Jobs act, Renzi incassa ma la minoranza interna è in ebollizione

Draghi: "Jobs act non causerà licenziamenti di massa. Chi voleva licenziare lo ha già fatto"

ROMA. All'indomani della fiducia incassata sul jobs act al Senato Matteo Renzi esulta ma, visto il tono di alcune reazioni politiche all'interno del Pd, è lecito pensare che la vittoria di ieri non mancherà di produrre conseguenze. In mattinata il premier, entrando alla riunione della segreteria del partito, ha sottolineato con orgoglio il fatto che i voti favorevoli al governo abbiano superato il recinto della maggioranza, e allo stesso tempo ha ringraziato i suoi senatori, compreso il dimissionario Walter Tocci, al quale ha lanciato un appello per tornare sui propri passi. Appello, a quanto pare, respinto al mittente dal diretto interessato, che a questo punto rischia di innescare un “effetto domino” dentro la minoranza del partito. Le note dolenti non mancano: il fronte dei dissidenti, per Renzi, è molto caldo, visto che ieri sera tre senatori del partito (Felice Casson, Lucrezia Ricchiuti e Corradino Mineo) non hanno partecipato al voto di fiducia, e per loro il vicesegretario Lorenzo Guerini non ha escluso provvedimenti disciplinari, mentre a Montecitorio i “big” dell'opposizione interna a Renzi preparano la “battaglia” in vista dell'approdo del jobs act a Montecitorio, anche se non sembra esserci identità di vedute tra le diverse anime.

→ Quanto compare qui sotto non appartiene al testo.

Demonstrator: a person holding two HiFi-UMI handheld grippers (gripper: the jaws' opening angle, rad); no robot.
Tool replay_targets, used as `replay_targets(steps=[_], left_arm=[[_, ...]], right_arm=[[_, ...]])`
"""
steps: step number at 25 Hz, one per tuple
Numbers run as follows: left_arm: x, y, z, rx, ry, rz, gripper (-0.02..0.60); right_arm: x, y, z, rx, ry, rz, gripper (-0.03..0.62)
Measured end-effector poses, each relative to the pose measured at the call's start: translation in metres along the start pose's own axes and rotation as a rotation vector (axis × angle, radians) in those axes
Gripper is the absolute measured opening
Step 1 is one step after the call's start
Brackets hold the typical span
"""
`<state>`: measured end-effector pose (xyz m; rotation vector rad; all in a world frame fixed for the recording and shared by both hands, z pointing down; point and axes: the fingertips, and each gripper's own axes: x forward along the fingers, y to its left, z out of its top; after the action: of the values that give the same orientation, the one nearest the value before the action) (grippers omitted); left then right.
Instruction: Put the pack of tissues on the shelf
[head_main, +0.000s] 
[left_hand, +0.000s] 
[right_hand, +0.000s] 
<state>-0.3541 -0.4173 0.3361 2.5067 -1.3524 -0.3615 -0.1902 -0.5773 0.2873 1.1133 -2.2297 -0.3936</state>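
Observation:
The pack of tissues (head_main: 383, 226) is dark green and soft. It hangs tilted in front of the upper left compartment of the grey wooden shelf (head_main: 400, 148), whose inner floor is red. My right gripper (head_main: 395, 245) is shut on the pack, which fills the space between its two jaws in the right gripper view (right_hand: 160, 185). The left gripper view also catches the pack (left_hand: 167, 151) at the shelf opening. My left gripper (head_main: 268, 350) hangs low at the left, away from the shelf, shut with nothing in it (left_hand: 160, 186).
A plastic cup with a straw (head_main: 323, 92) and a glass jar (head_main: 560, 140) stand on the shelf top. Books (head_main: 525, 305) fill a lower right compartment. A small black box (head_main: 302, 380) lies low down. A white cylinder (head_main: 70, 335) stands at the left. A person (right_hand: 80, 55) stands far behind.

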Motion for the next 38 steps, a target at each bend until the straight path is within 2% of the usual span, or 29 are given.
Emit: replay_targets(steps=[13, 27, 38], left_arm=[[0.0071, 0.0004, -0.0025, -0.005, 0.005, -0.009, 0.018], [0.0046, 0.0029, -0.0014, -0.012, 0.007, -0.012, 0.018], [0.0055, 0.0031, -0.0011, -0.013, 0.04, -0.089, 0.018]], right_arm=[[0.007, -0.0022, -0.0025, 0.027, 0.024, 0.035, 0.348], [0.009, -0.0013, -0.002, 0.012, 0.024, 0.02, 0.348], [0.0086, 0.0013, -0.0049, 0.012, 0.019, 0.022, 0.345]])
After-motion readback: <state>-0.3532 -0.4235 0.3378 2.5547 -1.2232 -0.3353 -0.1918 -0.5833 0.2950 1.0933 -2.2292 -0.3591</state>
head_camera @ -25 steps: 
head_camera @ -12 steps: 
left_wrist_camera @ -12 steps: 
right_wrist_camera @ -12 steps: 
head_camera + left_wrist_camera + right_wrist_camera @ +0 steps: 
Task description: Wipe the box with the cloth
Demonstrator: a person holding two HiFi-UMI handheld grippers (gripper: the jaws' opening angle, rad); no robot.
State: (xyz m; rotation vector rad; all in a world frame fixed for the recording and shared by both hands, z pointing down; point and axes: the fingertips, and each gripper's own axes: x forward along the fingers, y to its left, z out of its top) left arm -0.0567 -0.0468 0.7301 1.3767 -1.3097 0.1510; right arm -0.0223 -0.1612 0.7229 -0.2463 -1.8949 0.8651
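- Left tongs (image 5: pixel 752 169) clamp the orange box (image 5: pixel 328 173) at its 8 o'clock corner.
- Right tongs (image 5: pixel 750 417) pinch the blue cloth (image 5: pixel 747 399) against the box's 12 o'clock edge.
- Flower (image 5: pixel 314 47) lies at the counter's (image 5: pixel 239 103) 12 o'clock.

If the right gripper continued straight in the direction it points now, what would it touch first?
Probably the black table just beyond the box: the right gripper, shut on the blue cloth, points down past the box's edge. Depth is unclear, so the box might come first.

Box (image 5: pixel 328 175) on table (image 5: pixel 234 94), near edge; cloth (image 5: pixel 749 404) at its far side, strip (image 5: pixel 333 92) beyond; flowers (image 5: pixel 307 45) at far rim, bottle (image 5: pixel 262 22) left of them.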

Il più esplicito, come sempre, è Pippo Civati, il quale ha detto chiaro e tondo che non voterà la fiducia, se questa dovesse essere chiesta anche alla Camera: “Massima solidarietà – ha detto Civati - a chi, come Tocci, si è dimesso, ma grande solidarietà anche a tutti quei senatori che, pur non dimettendosi, hanno votato sì dicendo però ‘no' a questa riforma. Ho detto che se fossi stato un senatore non avrei partecipato al voto – ha aggiunto - mi pare chiaro che, se questo dovesse avvenire alla Camera, mi comporterei di conseguenza”. Ma anche Stefano Fassina, seppure in modo più sfumato, non esclude altri casi Tocci: “C'è grandissima preoccupazione e sofferenza – ha detto - di una parte dei gruppi parlamentari, che non e' determinata da casi individuali ma che rappresenta la preoccupazione di un pezzo molto significativo del nostro mondo”. La minoranza del Pd, attraverso l'ex-ministro Cesare Damiano riproporrà gli emendamenti bocciati al Senato in commissione, ma sulle iniziative politiche da adottare non c'è piena sintonia: Gianni Cuperlo ha infatti annunciato un documento sul quale andranno verificate le convergenze. Bersani, alla Camera per la presentazione di un libro, ha affermato di "voler credere che ci sia sia lo spazio che il tempo per introdurre modifiche" al testo approvto al Senato.

Intanto, Guerini ha annunciato che le questioni relative all'organizzazione del partito andranno affrontate nella prossima Direzione del 20 ottobre, ed è verosimile che in quella sede si parli anche dei dissidenti. Sulla questione, Civati ha già detto la sua: “Non si può avere un partito all'americana, con eletti con le primarie e poi immaginare che ci sia una disciplina di stampo sovietico. Se ci sara' un intervento disciplinare – ha aggiunto - credo che si aprirà un bel dibattito sulla democrazia interna”.

Sulla riforma del lavoro interviene anche il presidente della Bce. Il Jobs act "non causerà licenziamenti di massa" in Italia: il Paese "è stato in recessione così a lungo che le imprese che volevano licenziare lo hanno già fatto",  ha affermato Mario Draghi intervenendo alla Brookings Institution a Washington, dove si trova per le riunioni d'autunno del Fondo monetario internazionale. Più in generale, ha sottolineato, le riforme del mercato del lavoro devono rendere più facile per le aziende assumere giovani, non licenziarli.